(Problem requirements): Below this line is a set of entries; quote exactly the lines from the line that contains "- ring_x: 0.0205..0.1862" to the line that contains "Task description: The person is", both lines included.

----

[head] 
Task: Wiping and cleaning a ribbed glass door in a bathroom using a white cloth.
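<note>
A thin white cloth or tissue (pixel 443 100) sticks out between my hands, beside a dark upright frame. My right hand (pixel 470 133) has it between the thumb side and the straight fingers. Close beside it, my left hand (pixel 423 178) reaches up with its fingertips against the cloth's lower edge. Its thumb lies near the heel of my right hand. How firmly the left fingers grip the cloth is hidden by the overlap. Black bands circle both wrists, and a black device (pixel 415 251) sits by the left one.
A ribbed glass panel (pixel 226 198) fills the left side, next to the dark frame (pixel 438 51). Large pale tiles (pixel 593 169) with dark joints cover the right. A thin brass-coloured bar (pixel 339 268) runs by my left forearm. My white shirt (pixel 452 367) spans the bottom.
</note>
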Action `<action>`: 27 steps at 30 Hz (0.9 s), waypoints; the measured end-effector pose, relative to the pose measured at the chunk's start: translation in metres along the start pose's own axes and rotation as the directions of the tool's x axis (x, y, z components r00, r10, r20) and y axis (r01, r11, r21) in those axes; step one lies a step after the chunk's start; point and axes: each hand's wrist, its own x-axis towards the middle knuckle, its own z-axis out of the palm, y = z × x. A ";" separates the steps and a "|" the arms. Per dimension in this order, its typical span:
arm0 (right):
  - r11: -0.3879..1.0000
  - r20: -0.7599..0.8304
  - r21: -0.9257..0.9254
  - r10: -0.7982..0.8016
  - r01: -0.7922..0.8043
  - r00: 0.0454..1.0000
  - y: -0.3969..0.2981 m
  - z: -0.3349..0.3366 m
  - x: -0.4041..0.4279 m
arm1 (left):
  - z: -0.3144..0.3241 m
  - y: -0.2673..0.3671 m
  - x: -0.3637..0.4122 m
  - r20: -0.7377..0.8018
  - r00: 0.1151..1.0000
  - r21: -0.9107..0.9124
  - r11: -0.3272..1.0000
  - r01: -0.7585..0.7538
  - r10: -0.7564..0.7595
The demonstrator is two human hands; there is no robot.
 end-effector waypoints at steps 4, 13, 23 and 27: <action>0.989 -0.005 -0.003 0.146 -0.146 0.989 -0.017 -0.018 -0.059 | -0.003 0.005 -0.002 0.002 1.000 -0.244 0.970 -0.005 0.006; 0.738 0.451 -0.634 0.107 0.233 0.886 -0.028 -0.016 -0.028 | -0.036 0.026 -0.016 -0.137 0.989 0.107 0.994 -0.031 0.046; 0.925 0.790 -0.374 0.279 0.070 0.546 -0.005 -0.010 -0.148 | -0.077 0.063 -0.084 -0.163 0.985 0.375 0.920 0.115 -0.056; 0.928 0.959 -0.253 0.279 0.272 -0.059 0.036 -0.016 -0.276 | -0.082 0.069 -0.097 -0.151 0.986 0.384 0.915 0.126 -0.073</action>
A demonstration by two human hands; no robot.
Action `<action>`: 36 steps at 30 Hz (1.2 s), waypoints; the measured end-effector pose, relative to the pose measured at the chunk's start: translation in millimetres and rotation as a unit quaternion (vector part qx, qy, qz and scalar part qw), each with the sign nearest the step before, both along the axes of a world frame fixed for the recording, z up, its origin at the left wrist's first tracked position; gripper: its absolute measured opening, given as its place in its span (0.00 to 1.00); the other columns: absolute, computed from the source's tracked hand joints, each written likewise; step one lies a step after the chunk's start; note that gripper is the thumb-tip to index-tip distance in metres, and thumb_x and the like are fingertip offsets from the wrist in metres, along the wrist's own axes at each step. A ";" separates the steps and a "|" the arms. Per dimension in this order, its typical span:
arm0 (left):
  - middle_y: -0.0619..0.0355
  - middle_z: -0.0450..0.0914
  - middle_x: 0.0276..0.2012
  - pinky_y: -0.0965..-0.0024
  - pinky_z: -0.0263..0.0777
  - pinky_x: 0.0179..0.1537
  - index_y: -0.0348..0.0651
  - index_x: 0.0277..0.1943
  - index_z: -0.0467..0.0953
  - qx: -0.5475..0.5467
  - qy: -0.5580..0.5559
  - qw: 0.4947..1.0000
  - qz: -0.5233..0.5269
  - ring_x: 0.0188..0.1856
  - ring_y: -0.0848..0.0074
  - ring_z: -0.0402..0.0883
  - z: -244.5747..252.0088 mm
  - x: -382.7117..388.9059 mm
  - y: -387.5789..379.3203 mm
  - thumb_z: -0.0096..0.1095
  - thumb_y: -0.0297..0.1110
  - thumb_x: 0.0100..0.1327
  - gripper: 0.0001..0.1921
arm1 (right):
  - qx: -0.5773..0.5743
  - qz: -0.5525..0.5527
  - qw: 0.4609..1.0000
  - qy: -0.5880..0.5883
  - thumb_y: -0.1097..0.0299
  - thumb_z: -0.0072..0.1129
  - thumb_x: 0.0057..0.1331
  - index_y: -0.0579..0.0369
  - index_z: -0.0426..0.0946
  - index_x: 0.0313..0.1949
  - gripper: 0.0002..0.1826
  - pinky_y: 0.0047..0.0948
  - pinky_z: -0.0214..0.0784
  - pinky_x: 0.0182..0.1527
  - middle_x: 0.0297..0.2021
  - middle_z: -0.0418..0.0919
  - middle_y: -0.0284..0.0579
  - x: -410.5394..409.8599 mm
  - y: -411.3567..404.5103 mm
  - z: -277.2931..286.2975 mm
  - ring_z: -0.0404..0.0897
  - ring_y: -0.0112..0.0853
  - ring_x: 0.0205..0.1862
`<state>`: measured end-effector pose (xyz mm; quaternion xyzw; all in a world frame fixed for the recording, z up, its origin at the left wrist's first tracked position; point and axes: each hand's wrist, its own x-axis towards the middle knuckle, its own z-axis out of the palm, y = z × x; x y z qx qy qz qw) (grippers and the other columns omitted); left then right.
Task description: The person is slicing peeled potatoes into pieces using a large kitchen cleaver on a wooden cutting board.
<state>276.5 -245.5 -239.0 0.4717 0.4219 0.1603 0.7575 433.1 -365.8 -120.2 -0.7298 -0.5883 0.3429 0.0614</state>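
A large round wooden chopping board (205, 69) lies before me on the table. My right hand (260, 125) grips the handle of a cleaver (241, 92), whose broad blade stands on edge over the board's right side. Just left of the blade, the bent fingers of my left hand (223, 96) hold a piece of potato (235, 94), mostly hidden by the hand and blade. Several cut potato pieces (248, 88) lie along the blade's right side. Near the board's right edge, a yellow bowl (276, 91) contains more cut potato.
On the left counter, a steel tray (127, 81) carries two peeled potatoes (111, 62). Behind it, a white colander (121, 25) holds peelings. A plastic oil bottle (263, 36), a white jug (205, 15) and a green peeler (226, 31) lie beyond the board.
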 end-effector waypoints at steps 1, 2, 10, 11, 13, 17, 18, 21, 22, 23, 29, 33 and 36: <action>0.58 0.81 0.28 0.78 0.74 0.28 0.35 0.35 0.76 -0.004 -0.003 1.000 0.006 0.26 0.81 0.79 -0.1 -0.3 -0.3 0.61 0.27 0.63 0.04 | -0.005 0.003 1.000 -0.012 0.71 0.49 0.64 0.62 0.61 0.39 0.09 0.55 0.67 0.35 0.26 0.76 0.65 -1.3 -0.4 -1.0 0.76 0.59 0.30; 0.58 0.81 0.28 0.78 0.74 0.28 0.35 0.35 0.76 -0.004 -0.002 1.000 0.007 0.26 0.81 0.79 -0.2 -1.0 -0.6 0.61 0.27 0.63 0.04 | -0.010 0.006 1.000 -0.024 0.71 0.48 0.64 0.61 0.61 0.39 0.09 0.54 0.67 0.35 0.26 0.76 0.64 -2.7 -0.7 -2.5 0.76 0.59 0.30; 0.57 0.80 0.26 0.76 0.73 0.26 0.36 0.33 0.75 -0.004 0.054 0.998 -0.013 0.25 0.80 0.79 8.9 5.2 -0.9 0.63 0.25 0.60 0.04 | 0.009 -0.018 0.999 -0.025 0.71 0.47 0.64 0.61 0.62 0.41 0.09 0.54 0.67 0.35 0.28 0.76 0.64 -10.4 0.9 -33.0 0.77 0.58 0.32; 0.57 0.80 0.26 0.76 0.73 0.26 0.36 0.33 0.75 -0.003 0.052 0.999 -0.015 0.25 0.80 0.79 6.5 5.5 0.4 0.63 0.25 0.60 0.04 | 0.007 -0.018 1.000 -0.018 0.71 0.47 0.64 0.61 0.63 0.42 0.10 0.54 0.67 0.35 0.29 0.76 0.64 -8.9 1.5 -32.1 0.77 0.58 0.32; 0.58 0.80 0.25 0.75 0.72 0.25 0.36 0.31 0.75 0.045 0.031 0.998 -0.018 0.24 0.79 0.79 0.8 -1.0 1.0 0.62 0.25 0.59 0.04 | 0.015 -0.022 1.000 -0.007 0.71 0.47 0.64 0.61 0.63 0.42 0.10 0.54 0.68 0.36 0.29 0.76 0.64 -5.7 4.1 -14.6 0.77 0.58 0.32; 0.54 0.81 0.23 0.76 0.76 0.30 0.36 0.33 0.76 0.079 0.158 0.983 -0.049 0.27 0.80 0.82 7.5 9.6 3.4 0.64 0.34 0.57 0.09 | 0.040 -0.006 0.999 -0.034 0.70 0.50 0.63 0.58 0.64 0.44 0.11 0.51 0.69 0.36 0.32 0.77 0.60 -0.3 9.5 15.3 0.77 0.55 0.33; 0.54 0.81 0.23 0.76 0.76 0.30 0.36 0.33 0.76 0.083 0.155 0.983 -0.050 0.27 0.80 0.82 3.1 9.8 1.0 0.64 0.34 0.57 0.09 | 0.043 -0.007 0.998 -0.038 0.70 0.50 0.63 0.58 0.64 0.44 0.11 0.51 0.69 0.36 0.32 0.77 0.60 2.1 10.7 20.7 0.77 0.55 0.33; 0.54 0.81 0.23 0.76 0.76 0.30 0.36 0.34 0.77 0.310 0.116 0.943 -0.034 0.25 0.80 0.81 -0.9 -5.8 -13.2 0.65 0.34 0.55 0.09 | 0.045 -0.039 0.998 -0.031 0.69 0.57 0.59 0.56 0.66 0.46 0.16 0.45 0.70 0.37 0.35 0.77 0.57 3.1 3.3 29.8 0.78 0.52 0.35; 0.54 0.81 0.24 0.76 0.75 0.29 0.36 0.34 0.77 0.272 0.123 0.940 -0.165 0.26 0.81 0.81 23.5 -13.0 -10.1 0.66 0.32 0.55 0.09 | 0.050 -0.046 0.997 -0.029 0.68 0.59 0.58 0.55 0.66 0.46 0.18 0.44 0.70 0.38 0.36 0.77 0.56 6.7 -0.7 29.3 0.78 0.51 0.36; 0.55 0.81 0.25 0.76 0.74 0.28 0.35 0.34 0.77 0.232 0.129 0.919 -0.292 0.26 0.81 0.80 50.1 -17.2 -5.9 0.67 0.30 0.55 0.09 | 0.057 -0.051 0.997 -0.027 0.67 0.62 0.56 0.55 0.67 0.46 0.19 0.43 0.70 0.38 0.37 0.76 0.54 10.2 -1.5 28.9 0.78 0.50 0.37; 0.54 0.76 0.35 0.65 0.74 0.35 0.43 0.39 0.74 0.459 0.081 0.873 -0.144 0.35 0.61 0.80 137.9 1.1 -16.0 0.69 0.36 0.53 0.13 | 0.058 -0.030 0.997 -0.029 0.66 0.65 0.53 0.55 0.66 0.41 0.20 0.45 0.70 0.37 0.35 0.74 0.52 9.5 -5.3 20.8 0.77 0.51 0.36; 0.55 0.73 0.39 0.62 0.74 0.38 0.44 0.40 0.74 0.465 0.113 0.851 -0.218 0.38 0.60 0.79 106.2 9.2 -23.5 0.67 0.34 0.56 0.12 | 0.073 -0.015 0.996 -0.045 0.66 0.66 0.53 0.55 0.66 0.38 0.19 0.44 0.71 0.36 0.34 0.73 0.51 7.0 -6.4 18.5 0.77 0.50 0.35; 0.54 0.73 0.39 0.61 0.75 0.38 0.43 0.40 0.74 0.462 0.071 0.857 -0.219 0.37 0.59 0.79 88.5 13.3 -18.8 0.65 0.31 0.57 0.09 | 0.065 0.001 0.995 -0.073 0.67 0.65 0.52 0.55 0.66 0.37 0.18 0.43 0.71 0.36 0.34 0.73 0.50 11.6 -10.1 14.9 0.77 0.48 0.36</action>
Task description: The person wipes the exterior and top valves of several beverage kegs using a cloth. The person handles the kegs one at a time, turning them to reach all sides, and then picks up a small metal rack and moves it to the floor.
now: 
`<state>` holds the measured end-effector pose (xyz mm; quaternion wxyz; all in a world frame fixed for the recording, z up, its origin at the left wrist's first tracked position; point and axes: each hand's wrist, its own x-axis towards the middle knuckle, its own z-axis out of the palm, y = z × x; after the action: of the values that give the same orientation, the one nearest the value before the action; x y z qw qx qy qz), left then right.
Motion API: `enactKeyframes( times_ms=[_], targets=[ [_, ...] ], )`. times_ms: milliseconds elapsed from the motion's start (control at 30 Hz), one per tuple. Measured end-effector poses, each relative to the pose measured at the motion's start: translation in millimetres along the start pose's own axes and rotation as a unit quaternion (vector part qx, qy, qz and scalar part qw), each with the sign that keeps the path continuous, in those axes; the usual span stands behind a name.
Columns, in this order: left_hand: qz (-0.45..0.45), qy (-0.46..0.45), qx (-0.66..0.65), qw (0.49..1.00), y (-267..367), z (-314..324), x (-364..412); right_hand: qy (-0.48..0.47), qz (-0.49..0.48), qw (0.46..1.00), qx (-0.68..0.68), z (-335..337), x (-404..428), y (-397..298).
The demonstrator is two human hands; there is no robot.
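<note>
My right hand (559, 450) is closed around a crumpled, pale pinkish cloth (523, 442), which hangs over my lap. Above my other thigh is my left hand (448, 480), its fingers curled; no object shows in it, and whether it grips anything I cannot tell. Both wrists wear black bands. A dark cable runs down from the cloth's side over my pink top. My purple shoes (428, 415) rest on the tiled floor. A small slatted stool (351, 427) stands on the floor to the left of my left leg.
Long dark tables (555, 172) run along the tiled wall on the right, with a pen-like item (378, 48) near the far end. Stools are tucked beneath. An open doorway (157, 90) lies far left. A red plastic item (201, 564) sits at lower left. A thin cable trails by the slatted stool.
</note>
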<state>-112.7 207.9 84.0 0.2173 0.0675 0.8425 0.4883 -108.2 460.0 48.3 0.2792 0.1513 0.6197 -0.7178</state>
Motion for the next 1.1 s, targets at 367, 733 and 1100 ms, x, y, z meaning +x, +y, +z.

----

(Response to the exercise):
  - ring_x: 0.0205..0.1862
`<state>`: measured end-effector pose (xyz mm; quaternion xyzw; all in a world frame fixed for the recording, z up, its origin at the left wrist's first tracked position; point and axes: each hand's wrist, its own x-axis towards the middle knuckle, its own z-axis out of the palm, y = z × x; x y z qx qy qz qw) (grippers and the other columns omitted); left then right.
Task description: The person is slicing peeled potatoes into pieces using a large kitchen cleaver on a wooden cutting board.

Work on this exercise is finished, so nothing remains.